RFI : Donc c’est minuscule. Or, vous en faites une épopée. Et parmi les souvenirs, il y a vos souvenirs. Il y a L’œuvre des mers, qui donne le titre à l’œuvre, votre roman, mais qui est aussi le nom du cinéma de l’île. Cinéma très important, parce que vous découvrez finalement, pour la première fois sur cet écran, les images de la France. Donc par le cinéma, le monde aussi arrive à Saint-Pierre et Miquelon.
 
E.N. : Oui, tout à fait. L’œuvre des mers c’était l’un des plus anciens bâtiments de Saint-Pierre. C’était un bâtiment paroissial qui abritait la salle de théâtre et la salle de cinéma. C’étaient les grands moments de notre existence qui se produisaient dans cette vieille salle voûtée. Là, nous avons vu des images du monde, sous la forme par exemple, des actualités Pathé, et qui présentaient d’ailleurs une France qui nous paraissait bien vieillotte. C’était peut-être dû à la qualité de l’image. Je dis souvent que pour nous, l’histoire c’est de la géographie, en ce sens que c’est évidemment parce que nous sommes français, dans un environnement qui ne l’est pas, que nous existons.

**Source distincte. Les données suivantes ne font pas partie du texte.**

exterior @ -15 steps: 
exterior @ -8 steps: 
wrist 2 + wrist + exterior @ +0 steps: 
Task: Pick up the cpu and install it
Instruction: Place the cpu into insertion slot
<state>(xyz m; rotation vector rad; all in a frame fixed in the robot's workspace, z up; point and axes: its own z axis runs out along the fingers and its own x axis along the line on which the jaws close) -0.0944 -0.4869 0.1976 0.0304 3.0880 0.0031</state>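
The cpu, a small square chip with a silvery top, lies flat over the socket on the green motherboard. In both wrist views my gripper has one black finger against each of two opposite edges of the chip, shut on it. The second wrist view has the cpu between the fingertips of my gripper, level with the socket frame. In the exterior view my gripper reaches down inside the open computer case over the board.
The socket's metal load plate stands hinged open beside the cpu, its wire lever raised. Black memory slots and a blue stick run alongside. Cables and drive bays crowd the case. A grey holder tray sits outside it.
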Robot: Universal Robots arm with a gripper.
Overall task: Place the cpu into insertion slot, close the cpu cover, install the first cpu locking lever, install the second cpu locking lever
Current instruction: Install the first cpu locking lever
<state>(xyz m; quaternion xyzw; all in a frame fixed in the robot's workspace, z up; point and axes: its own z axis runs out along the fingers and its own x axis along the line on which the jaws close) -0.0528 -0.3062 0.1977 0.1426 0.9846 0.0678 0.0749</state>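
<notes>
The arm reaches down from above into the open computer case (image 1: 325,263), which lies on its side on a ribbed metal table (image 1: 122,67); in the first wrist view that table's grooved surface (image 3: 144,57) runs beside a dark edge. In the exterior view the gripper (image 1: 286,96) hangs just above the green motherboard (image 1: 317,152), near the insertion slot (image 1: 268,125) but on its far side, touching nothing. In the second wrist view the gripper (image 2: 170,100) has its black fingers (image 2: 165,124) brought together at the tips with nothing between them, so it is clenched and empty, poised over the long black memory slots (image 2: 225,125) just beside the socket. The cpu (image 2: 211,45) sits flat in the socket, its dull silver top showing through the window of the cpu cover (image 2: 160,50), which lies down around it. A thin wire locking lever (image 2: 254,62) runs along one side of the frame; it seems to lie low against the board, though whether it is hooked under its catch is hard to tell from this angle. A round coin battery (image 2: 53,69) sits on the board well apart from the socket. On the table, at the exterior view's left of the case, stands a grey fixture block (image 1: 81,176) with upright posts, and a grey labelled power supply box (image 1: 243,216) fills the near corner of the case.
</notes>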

RFI : Vous parlez d’une rupture.

E.N. : Je pense souvent qu’un petit archipel de 242 kilomètres carrés n’existerait pas s’il n’était pas une rupture dans un ensemble. Saint-Pierre et Miquelon est là parce que c’est français. Cette petite chose, cette « crotte de mouche », dont le nom s’avance presque jusqu’à la moitié de l’Atlantique, c’est une étrangeté, et une étrangeté qui a cette spécificité que j’indique dès le début de mon livre, d’être « entre ». Nous sommes entre l’Amérique et l’Europe.

Eugène Nicole, L’Œuvre des mers, éditions de L'Olivier, 914 pages.